Um die Nachfolge des unmittelbar nach dem WM-Aus gegen Deutschland zurückgetretenen Nationaltrainers José Pekerman durch Alfio Basile von den Boca Juniors endgültig zu klären, könne der Ex-Weltmeister und Boca-Vizepräsident als Coach des Weltpokalsiegers einspringen. Warum übernimmt Maradona nicht für sechs Monate das Amt? Das wäre doch eine nette Vorstellung, wurde AFA-Boss Grondona in argentinischen Medien zitiert.
Vor dem Gipfeltreffen des Präsidenten mit den Juniors-Verantwortlichen und dem designierten Nationalcoach Basile sind die Positionen klar. Während Grondona seinen Top-Kandidaten von sofort an verpflichten will, drängt Boca-Boss Maurizio Macri darauf, dass Basile noch bis Ende des Jahres die Geschicke des argentinischen Spitzenclubs leitet.
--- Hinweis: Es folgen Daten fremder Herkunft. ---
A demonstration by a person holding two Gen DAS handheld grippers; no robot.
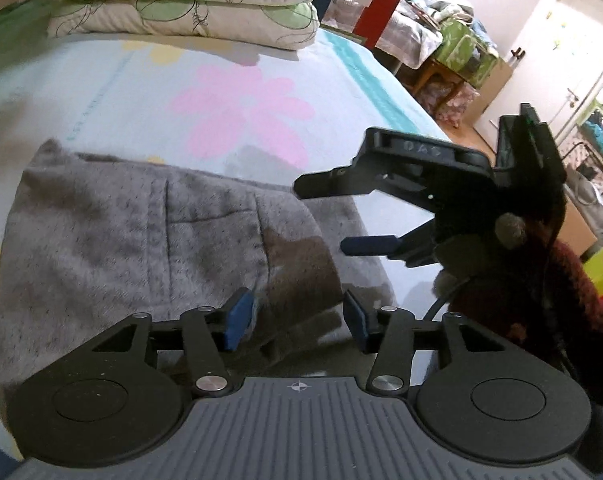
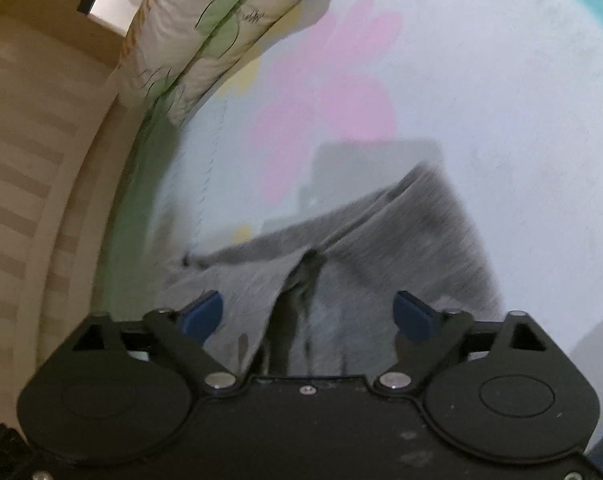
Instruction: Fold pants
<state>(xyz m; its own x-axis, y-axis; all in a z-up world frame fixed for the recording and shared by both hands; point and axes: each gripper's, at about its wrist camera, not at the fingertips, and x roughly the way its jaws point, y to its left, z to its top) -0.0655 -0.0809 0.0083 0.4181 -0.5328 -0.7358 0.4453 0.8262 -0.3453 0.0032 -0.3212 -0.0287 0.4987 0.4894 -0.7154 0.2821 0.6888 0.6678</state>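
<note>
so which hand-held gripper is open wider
The right hand-held gripper: its blue pads stand far apart over the grey pants, gripping nothing. The left hand-held gripper is open too, but its pads sit closer together.

I see heathered grey pants at lower left, a pale sheet with pink flower print, and a cream, green-leafed quilt at top.

1. A bed with a pale sheet printed with a pink flower.
2. A folded quilt with green leaf print lies at the bed's far end.
3. Cluttered furniture stands beyond the bed.
</note>
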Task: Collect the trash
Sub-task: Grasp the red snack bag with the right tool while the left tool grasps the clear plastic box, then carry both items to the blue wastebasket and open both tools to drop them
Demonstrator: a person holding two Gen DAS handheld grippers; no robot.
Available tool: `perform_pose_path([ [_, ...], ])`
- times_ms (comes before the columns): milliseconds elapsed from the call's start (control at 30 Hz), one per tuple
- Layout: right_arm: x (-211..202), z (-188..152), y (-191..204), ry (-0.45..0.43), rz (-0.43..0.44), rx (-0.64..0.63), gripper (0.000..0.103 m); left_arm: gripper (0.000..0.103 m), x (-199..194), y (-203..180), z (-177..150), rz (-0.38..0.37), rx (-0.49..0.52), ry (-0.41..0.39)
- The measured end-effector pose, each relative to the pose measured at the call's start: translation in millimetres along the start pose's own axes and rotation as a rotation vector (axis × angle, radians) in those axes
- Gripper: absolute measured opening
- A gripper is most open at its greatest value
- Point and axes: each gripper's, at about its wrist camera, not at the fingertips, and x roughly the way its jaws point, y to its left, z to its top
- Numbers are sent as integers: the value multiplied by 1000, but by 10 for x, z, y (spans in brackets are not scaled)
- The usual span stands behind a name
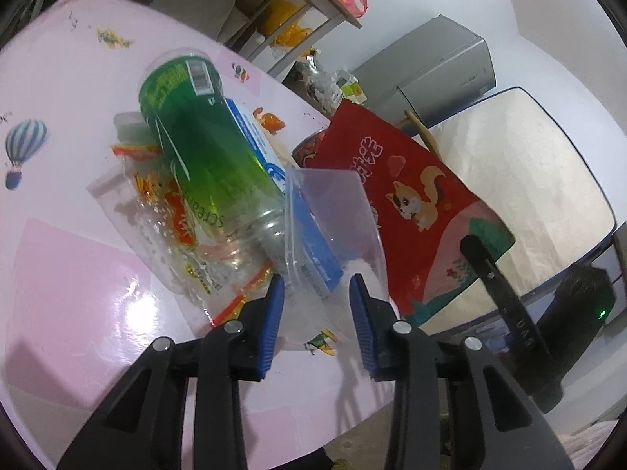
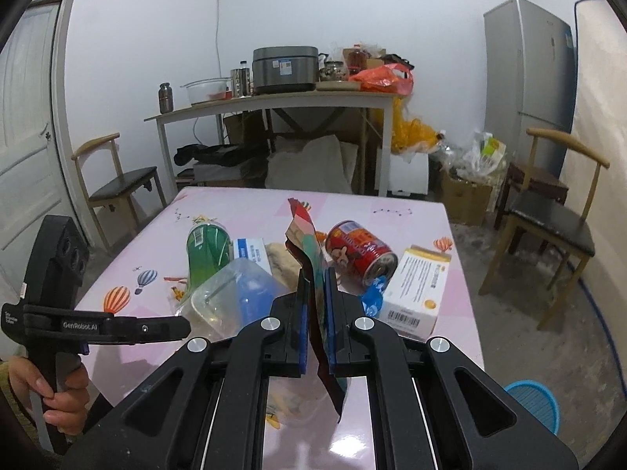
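While my right claw (image 2: 314,309) pinches the red snack bag (image 2: 309,266), my left claw (image 1: 317,309) stands spread around a clear plastic bag (image 1: 329,215). Both hover over the pink counter (image 1: 66,274) beside a green bottle (image 1: 196,141).

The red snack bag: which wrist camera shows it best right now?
The left wrist view. There the red snack bag faces the lens, squirrel print and lettering showing. In the right wrist view the bag is edge-on, a thin strip pinched in the shut right gripper, its face hidden.

Grey fridge (image 2: 527,78), wooden chair (image 2: 548,211).
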Motion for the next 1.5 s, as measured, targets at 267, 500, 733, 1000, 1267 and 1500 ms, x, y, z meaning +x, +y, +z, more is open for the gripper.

Es ist eine Ehre, dass man unseren Trainer haben will, um die Seleccion zu leiten. Aber wir wollen eine kreative Lösung, betonte Macri.
Nachdem bis dato alle Kandidaten Boca einen Korb gegeben haben - zuletzt Mexikos Ex-Trainer Ricardo La Volpe - ist die Nachfolge von Basile weiter ungeklärt. Maradona sprach sich unterdessen gegen Forderungen aus, dass Assistenz-Coach Jorge Ribolzi in die Chefposition aufrücken könnte.